Our team is currently migrating dags to Airflow 2. One of the changes we're applying is moving from the deprecated BQ ops to the new ones, for example, BigQueryInsertJobOperator
The problem is, with these new operators, the query is no longer passed directly to the operator, but one must pass a configuration object (including the query as a property) in JSON format.

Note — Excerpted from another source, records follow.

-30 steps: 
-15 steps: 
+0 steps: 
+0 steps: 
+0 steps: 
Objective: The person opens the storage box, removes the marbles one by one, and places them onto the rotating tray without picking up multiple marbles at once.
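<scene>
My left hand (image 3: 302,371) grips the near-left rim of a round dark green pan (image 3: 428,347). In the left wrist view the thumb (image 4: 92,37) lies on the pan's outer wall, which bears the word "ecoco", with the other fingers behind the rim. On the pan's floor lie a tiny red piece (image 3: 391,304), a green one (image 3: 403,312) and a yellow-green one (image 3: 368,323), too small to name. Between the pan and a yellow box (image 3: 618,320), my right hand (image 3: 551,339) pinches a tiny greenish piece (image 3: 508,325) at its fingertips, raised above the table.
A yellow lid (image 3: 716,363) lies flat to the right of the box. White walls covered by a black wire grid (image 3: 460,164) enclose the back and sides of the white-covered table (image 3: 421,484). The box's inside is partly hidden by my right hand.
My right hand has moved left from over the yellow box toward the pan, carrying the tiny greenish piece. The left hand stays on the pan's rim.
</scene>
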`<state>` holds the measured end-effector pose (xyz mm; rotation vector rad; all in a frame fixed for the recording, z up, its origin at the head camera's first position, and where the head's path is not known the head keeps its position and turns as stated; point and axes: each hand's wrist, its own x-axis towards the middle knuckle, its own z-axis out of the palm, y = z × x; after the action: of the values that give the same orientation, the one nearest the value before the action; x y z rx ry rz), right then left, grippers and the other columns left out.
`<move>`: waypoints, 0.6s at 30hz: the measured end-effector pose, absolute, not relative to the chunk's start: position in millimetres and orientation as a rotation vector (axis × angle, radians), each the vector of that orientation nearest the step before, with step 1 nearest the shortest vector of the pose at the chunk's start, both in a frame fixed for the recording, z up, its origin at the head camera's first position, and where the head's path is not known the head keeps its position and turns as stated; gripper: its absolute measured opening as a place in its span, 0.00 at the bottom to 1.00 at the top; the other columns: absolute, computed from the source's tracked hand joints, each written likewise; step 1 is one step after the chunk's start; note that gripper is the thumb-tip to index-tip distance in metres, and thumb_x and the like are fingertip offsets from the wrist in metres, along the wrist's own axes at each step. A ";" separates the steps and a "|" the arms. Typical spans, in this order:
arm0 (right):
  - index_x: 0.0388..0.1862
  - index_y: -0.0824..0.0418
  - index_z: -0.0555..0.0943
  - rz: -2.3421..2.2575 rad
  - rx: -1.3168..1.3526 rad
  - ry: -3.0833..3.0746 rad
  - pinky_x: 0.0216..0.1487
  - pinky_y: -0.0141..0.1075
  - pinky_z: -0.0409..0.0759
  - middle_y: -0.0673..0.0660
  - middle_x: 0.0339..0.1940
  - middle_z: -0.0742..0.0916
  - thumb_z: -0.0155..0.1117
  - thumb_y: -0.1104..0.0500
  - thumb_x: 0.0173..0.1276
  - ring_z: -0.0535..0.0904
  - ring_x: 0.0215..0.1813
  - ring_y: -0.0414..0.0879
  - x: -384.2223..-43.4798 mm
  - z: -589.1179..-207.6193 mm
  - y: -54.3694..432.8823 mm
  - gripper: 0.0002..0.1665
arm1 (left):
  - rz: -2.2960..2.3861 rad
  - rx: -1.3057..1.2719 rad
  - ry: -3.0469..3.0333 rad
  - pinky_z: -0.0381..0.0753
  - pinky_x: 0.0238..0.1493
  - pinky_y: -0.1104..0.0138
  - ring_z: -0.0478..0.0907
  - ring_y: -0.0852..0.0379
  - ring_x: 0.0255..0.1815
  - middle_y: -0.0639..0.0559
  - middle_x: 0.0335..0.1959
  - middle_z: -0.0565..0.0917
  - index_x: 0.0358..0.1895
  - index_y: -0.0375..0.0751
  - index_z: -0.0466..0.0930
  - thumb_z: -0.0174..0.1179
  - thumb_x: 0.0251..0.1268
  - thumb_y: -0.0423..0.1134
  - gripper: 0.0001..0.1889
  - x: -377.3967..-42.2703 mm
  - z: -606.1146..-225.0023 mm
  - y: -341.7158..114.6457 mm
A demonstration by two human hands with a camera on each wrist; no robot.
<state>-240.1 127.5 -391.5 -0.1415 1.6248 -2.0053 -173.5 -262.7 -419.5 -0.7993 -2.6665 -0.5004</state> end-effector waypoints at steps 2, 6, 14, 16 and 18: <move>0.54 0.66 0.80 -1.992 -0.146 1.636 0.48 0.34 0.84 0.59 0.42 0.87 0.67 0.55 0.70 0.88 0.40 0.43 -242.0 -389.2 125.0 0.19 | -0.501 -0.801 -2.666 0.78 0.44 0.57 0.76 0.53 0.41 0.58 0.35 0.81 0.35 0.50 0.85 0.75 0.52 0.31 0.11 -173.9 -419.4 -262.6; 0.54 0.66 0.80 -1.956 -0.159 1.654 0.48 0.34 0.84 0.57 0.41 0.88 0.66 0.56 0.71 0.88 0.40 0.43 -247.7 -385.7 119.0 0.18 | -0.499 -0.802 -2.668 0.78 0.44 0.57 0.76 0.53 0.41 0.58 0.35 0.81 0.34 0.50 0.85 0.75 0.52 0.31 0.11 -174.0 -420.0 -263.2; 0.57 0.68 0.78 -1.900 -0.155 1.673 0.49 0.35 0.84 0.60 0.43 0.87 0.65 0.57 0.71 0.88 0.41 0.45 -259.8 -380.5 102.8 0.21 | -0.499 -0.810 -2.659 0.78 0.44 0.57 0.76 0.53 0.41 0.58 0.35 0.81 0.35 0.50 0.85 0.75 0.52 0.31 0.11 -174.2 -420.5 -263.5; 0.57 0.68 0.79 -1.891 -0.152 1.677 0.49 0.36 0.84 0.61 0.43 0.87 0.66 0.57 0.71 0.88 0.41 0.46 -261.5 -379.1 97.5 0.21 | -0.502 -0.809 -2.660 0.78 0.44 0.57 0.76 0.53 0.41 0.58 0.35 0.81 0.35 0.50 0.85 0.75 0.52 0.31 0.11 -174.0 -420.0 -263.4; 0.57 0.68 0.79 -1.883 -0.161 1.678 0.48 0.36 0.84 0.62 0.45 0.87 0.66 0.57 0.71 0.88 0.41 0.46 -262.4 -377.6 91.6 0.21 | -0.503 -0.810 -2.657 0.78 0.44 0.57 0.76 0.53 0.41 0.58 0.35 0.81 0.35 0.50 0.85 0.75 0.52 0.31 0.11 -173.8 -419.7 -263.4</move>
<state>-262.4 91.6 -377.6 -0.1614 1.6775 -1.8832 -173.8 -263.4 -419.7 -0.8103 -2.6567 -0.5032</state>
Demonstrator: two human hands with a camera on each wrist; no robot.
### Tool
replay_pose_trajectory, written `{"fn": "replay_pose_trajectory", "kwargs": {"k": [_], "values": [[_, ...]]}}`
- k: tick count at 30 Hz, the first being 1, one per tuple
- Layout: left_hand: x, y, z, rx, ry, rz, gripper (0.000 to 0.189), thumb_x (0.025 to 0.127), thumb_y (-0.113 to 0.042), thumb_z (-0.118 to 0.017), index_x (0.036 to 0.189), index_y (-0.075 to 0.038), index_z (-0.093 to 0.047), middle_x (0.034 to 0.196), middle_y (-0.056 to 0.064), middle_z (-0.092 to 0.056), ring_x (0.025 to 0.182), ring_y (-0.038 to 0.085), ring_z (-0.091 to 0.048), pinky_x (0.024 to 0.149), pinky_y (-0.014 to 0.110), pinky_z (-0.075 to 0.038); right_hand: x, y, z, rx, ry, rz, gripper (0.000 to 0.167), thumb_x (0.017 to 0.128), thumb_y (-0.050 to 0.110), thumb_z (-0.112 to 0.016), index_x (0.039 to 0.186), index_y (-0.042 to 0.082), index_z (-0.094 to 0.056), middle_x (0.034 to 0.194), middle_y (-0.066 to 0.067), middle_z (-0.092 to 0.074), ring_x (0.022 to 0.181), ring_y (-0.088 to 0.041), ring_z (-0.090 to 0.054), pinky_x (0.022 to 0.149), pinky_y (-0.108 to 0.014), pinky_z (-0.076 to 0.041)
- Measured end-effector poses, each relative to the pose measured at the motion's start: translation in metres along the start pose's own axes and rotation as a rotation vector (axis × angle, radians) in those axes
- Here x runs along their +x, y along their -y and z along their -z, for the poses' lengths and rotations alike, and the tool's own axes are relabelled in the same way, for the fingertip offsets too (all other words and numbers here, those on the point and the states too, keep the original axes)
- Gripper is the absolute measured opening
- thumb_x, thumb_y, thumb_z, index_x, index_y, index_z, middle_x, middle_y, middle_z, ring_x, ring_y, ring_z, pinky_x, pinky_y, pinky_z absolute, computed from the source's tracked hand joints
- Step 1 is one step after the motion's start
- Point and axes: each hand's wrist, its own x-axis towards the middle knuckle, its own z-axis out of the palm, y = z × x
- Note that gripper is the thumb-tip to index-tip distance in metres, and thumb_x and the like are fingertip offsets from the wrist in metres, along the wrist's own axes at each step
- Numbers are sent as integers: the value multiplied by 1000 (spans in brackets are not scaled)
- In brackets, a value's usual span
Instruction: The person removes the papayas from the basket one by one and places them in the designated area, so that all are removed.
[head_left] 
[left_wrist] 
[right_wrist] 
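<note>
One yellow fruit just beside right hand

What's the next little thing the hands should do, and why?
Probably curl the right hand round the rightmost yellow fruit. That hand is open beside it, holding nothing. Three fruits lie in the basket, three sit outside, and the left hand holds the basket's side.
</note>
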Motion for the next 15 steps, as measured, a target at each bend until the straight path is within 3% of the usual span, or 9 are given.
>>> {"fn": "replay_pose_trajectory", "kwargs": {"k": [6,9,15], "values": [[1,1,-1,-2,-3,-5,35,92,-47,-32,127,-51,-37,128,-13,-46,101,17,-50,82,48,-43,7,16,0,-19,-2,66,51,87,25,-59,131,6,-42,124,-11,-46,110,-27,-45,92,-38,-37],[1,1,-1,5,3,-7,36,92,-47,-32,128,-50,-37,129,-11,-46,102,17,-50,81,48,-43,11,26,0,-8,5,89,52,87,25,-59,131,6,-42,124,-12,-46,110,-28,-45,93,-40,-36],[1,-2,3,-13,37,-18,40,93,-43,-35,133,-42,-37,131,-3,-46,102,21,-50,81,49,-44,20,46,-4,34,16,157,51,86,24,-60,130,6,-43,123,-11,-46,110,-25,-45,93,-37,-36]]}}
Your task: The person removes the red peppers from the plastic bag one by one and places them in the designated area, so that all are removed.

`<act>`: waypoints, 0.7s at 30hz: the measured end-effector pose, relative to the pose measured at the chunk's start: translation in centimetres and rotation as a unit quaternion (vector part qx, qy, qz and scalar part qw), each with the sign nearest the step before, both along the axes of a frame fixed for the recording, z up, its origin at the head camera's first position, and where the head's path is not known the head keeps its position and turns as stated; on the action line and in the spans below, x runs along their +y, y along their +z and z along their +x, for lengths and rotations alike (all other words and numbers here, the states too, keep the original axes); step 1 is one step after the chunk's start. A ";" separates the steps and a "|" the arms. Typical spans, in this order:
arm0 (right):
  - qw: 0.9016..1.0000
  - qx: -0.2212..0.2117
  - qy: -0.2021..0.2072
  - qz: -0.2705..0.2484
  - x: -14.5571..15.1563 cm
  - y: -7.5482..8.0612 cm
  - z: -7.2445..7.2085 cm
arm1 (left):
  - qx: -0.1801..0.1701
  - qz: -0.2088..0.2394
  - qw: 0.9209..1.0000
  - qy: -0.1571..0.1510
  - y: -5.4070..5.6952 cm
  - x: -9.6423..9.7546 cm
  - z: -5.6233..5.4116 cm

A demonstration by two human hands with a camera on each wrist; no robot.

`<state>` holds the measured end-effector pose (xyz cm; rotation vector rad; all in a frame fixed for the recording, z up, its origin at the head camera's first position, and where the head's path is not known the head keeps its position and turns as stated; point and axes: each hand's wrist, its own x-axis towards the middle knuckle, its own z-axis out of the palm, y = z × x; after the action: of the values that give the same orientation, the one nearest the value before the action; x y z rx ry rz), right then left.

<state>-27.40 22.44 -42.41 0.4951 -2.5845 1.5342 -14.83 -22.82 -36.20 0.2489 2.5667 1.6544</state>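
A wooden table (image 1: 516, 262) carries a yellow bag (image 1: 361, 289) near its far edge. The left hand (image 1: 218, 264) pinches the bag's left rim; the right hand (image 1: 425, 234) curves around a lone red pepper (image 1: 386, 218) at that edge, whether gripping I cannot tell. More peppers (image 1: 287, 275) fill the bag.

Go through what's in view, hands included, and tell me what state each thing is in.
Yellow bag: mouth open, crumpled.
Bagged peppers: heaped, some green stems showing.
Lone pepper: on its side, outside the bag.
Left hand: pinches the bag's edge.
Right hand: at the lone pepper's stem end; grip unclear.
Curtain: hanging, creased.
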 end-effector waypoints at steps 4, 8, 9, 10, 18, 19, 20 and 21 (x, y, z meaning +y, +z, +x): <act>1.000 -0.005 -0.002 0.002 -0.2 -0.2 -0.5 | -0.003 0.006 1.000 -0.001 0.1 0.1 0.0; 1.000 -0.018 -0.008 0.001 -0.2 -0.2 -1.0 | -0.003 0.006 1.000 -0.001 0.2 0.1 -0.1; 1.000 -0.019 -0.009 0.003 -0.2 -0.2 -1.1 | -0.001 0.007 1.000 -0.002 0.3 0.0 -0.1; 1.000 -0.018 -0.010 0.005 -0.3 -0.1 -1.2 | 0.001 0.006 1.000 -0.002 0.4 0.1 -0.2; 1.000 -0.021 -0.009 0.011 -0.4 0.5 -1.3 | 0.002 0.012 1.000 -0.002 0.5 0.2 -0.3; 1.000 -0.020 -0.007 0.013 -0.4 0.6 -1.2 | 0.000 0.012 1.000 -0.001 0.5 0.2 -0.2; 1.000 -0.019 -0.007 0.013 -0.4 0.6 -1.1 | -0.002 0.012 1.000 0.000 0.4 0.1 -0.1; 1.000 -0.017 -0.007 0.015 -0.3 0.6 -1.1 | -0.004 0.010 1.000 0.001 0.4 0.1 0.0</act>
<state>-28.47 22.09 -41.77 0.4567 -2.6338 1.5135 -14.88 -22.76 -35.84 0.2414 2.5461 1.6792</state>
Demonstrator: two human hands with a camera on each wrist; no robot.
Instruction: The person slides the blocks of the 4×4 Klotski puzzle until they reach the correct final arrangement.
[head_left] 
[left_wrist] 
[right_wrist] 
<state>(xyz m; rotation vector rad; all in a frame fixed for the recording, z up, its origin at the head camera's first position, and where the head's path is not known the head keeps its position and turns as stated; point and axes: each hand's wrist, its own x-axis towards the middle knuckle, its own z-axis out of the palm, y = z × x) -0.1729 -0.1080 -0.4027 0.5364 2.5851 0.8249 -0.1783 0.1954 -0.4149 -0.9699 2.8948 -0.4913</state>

Of course, Jinja2 allows for the parsing of a file containing the query
select_query_job = BigQueryInsertJobOperator(
task_id="select_query_job",
configuration={
"query": {
"query": "{% include 'example_bigquery_query.sql' %}",
"useLegacySql": False,
}
},
location=location,
)
but when looking at the rendered template of the task, instead of getting a nicely formatted query like
SELECT
foo
FROM
bar
WHERE
x=y
it just ends up looking like
"query": {
"query": "SELECT\n foo\n FROM\n bar\n WHERE\n x=y\n"
"useLegacySql": False,
}
It may not look so problematic with a tiny query, but we have queries in the 1000s of lines and as you can imagine, this makes debugging a really tedious task, not just because of the newlines, but because it also goes for horizontal scrolling.
Is there another way to read the query or to tell airflow to render it in a nicer format? As it is now, rolling back to the deprecated ops would be better than dealing with this format.